■ Records for this exercise ■

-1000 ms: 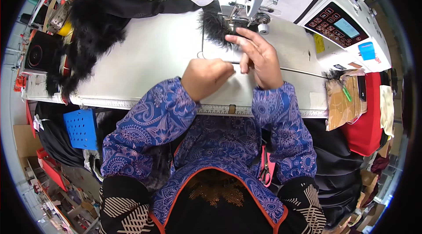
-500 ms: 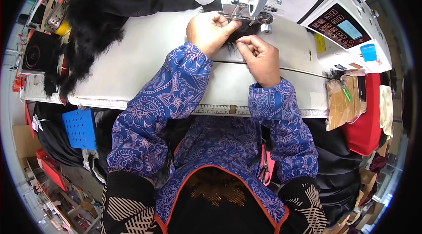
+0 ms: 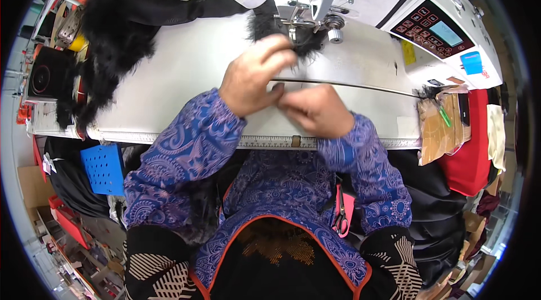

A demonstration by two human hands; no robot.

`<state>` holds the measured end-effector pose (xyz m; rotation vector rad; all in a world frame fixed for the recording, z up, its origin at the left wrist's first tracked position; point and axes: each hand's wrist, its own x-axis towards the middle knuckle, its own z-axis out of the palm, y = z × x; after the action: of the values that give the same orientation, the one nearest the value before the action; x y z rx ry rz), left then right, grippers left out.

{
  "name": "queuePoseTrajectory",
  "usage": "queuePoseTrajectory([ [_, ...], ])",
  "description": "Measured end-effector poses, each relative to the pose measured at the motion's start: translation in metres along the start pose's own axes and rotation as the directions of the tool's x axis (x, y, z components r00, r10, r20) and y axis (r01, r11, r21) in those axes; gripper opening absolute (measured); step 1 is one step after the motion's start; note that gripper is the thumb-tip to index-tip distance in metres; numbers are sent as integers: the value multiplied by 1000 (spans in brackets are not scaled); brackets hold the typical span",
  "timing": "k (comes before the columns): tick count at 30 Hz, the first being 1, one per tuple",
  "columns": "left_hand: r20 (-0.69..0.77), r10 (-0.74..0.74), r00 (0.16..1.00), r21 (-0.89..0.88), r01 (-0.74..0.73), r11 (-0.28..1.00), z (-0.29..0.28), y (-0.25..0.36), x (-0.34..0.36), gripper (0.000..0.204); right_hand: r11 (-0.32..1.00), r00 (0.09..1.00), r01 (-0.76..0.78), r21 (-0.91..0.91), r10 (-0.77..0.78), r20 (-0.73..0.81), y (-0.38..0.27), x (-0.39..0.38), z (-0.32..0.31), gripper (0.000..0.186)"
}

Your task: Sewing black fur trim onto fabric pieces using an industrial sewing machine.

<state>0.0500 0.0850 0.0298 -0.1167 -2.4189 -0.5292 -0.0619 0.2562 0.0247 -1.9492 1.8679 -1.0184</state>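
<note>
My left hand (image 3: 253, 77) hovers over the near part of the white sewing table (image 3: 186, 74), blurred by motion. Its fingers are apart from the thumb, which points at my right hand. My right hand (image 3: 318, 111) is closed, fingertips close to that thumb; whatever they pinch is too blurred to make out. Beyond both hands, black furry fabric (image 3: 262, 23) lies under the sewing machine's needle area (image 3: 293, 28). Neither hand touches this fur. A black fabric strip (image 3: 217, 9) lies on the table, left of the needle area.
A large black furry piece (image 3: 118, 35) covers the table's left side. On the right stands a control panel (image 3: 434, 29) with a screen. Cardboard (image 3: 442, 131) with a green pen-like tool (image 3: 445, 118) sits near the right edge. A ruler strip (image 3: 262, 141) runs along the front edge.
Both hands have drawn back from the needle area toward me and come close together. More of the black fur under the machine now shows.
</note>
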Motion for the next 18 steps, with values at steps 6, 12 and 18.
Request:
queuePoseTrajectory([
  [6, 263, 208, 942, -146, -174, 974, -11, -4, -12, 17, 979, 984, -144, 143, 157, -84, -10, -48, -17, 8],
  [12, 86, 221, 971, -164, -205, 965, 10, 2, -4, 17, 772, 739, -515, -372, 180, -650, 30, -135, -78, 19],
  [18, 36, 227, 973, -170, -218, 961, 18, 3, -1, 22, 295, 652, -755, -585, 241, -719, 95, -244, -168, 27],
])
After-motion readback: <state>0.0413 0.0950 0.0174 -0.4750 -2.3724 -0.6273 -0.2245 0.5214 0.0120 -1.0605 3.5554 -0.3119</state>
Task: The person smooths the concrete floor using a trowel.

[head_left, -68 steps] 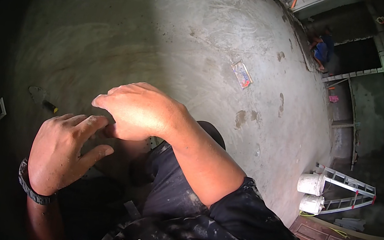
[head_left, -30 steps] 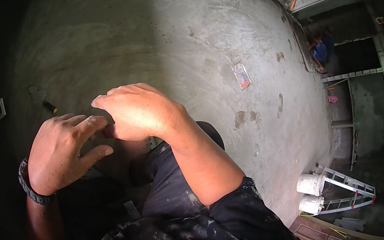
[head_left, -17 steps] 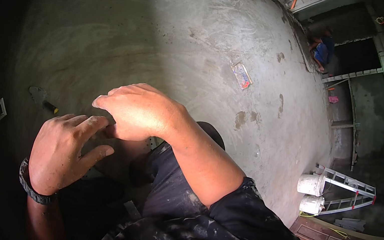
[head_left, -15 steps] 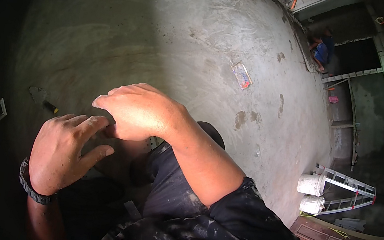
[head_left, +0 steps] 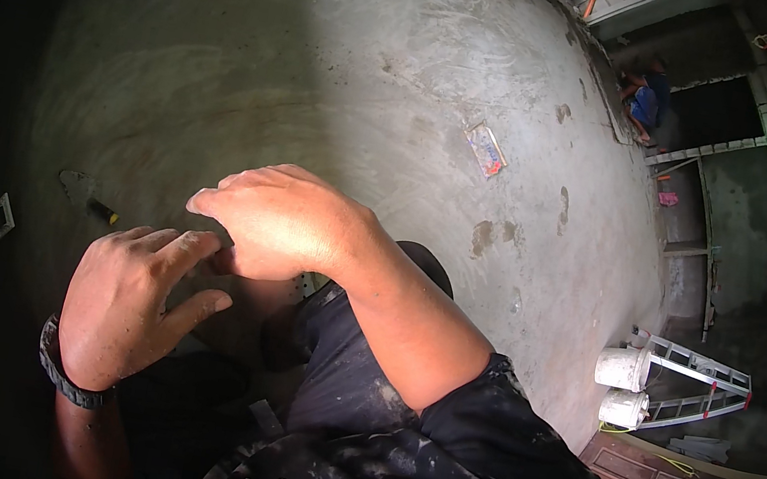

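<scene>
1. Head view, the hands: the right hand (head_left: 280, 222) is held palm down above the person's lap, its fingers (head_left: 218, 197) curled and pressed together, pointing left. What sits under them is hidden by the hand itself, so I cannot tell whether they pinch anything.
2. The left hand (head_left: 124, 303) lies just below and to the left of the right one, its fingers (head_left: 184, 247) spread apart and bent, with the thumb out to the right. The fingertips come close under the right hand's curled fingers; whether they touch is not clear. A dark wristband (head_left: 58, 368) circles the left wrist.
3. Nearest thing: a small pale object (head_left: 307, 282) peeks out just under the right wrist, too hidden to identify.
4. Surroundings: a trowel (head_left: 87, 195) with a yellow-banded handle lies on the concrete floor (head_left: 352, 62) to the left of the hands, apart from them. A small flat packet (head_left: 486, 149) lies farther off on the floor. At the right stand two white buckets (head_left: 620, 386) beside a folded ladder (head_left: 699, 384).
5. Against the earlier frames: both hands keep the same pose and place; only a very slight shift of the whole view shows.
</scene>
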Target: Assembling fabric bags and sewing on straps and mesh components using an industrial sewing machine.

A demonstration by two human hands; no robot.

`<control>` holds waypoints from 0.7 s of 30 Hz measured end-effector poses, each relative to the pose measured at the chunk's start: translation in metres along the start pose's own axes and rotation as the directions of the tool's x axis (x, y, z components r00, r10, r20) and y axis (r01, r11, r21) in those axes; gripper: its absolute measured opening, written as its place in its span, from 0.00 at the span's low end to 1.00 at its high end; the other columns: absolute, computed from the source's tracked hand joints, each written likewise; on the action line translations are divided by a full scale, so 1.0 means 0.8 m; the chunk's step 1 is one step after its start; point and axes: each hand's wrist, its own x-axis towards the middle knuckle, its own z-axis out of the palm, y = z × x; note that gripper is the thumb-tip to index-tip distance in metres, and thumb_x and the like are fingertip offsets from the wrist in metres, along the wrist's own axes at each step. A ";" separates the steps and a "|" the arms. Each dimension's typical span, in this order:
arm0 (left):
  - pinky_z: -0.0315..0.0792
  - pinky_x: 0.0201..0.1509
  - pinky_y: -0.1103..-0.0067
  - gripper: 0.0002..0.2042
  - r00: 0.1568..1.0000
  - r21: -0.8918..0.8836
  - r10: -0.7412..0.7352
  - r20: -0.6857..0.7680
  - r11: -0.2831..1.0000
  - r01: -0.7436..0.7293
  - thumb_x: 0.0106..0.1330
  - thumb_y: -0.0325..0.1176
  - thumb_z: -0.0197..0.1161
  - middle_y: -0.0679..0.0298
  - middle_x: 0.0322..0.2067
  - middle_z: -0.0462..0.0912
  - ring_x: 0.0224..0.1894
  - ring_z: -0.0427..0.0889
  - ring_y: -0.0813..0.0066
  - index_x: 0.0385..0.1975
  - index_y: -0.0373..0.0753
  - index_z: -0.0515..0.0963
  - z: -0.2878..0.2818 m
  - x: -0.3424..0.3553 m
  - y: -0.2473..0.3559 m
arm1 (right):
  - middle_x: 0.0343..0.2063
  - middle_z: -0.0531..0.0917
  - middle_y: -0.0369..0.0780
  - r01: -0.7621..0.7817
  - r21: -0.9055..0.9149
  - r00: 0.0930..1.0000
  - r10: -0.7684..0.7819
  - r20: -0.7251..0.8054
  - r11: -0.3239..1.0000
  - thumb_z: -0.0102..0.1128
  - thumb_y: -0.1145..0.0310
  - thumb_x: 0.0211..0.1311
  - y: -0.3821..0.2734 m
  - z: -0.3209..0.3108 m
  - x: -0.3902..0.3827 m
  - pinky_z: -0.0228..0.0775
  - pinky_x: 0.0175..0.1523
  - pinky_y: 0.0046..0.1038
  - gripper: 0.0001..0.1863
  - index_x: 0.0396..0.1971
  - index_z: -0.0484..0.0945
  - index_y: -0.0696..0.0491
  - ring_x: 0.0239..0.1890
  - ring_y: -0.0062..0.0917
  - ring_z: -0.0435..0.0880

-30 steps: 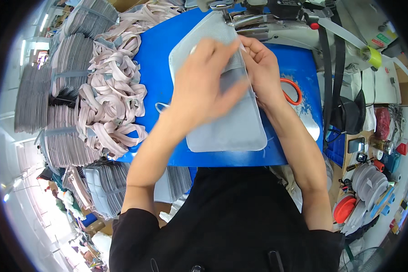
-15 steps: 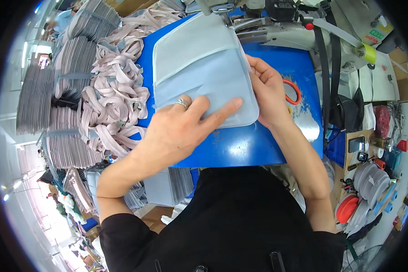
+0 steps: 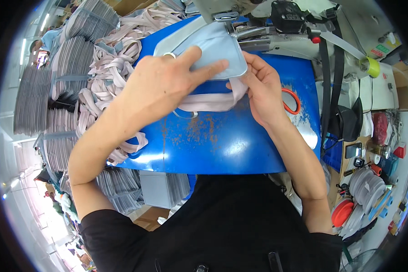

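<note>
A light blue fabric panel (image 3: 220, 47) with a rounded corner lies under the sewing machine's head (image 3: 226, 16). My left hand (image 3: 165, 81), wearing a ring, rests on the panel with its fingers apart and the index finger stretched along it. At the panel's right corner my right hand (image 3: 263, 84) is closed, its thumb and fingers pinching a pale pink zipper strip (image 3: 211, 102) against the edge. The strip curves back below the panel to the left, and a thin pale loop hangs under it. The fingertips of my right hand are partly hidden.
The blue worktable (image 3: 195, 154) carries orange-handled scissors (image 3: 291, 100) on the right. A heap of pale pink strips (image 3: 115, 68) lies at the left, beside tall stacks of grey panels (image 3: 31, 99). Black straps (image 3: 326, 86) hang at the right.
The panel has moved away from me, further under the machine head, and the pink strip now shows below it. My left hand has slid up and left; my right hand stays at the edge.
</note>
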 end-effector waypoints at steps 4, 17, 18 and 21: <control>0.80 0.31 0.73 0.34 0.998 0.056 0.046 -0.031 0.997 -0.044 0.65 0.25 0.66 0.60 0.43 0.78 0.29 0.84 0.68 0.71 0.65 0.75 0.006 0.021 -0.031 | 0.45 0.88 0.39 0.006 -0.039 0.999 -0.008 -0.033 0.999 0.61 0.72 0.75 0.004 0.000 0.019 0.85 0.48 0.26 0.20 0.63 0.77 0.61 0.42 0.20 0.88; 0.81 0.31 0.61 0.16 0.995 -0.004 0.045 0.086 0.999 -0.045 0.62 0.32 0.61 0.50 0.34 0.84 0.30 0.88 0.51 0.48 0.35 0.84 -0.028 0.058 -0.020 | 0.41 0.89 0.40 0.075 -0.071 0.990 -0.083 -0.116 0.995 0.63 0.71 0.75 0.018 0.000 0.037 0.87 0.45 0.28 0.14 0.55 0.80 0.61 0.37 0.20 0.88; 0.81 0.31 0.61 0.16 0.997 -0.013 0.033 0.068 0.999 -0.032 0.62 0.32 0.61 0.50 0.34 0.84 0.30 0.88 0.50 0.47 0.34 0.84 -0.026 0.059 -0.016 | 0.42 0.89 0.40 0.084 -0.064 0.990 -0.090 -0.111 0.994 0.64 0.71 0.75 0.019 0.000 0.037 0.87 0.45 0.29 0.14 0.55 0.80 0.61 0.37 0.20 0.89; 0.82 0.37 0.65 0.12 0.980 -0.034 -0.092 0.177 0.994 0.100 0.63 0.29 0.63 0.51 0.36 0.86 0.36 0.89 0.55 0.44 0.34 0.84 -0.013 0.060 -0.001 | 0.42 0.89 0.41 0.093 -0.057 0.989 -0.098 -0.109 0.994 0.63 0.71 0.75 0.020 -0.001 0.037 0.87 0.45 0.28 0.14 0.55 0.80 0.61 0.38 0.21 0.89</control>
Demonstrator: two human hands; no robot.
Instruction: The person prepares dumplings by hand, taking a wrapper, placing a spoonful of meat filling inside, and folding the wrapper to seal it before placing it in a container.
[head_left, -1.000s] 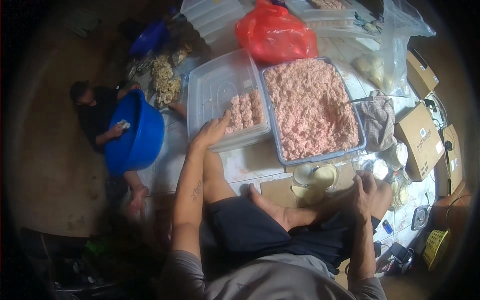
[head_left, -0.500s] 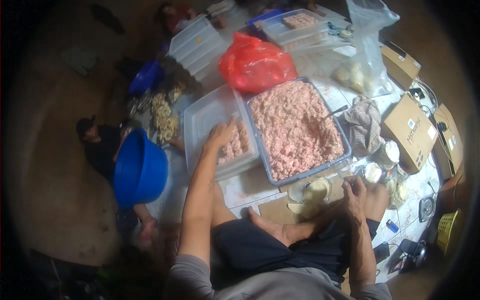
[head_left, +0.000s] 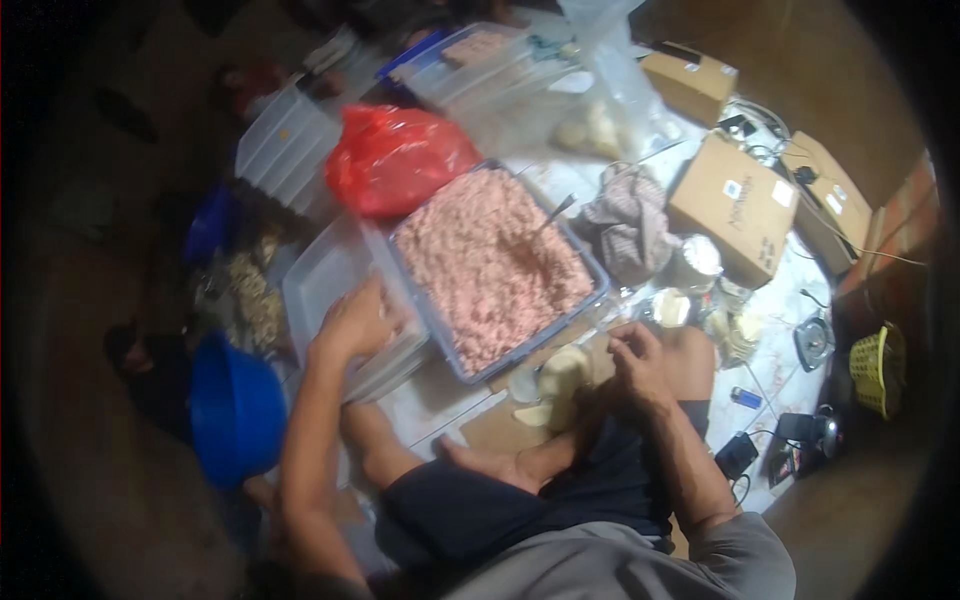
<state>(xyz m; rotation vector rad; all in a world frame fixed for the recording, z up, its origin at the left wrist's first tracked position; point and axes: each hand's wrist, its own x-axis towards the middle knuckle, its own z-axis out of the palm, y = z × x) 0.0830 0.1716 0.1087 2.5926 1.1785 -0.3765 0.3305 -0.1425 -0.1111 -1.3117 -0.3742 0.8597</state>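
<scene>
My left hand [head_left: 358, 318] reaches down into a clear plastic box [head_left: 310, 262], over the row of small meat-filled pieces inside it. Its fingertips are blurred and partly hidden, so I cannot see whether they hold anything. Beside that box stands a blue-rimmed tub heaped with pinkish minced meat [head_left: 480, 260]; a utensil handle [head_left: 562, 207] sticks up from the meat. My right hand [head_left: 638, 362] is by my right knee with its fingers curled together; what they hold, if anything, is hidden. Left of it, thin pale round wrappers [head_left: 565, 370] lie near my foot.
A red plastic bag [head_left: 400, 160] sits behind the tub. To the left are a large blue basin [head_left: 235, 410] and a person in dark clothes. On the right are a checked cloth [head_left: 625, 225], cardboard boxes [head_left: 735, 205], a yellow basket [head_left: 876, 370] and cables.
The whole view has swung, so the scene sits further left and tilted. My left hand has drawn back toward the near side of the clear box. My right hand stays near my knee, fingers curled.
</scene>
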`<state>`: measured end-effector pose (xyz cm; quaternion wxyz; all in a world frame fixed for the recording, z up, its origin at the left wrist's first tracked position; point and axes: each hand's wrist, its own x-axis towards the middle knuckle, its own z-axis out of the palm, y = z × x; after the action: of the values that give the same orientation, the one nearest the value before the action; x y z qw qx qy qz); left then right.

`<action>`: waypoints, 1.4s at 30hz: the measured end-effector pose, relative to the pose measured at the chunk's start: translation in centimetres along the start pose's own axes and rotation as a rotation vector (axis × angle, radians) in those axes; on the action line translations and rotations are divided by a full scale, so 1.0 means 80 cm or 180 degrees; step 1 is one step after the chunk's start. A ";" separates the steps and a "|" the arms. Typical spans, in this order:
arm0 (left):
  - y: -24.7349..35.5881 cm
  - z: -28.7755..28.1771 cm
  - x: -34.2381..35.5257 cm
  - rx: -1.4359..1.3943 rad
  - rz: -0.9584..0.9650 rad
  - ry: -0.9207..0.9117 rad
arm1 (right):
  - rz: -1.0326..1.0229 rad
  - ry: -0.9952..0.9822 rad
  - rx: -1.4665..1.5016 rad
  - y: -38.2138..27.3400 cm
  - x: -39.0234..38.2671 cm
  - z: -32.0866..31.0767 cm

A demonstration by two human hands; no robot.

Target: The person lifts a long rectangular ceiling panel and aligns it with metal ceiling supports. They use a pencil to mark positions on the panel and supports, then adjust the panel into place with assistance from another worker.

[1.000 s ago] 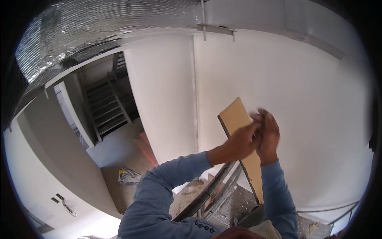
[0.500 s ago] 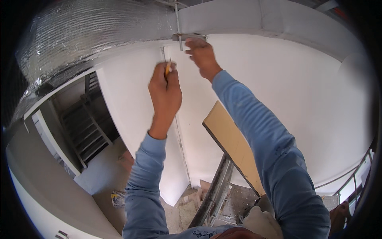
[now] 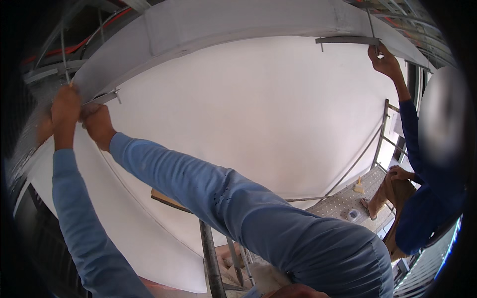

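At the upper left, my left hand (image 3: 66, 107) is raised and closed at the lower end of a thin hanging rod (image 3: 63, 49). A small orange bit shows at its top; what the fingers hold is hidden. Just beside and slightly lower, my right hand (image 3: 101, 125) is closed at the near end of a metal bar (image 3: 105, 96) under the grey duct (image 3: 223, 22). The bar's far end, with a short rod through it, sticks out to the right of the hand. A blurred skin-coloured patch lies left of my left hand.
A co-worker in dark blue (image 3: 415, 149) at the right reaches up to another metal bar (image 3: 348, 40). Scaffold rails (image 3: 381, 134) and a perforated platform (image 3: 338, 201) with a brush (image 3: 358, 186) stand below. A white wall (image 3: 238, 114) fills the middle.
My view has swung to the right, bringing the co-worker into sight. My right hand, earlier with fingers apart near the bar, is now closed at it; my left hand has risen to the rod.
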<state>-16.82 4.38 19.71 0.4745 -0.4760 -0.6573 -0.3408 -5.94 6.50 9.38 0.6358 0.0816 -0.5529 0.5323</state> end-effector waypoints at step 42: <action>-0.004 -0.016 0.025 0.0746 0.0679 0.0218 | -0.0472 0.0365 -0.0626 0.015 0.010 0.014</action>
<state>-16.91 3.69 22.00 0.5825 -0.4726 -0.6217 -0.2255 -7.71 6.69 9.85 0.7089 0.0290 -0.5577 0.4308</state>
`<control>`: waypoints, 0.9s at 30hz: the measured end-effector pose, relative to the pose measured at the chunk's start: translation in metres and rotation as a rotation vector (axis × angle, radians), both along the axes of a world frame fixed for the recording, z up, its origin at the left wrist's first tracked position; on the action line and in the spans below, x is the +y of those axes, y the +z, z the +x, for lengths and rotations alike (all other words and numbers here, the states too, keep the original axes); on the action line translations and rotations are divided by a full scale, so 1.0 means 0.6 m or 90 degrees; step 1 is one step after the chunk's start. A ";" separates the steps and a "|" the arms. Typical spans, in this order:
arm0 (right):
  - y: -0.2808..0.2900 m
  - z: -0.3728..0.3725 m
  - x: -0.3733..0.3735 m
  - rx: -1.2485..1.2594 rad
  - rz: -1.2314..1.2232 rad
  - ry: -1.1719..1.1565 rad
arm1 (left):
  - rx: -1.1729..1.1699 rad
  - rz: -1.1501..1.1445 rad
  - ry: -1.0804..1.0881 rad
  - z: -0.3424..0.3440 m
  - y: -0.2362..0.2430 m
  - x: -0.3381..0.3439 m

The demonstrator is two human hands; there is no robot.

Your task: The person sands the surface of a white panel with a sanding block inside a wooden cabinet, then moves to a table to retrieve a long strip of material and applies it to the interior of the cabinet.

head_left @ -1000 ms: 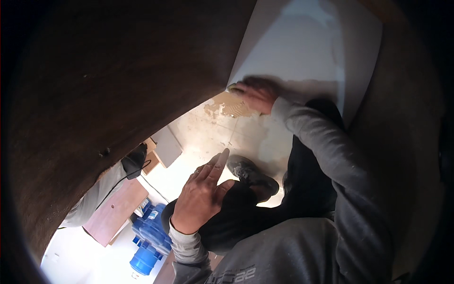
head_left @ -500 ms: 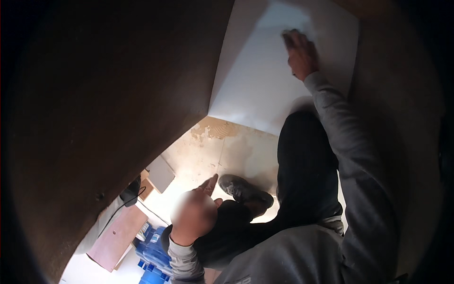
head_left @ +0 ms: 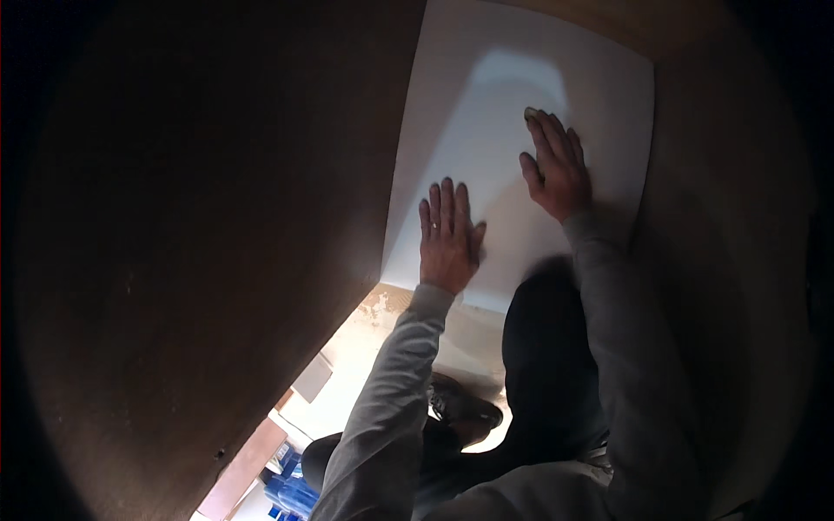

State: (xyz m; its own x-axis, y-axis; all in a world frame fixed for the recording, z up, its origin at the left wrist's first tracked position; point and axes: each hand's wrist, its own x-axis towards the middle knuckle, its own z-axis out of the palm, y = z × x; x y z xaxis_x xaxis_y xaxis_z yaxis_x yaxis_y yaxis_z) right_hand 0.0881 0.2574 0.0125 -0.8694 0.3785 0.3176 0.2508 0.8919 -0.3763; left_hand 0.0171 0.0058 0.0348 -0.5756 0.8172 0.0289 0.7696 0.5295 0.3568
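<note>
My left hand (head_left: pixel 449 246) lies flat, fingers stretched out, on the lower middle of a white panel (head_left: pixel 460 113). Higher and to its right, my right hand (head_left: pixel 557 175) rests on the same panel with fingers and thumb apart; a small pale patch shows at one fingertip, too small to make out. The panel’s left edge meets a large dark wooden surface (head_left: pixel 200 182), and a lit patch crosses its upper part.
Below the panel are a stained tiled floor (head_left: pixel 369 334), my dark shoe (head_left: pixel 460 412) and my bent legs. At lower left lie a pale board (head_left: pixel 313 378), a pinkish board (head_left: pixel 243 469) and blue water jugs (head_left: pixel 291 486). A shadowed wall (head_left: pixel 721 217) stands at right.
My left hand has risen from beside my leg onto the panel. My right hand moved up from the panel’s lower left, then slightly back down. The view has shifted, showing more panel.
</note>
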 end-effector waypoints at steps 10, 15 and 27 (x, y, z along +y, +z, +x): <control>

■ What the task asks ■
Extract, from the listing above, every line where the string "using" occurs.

■ Exercise response ■
Your task: Sewing black fur trim onto fabric pieces using an industrial sewing machine.
Task: The person smooths the concrete floor using a trowel.
Target: Assembling fabric bags and sewing on straps and mesh components using an industrial sewing machine.

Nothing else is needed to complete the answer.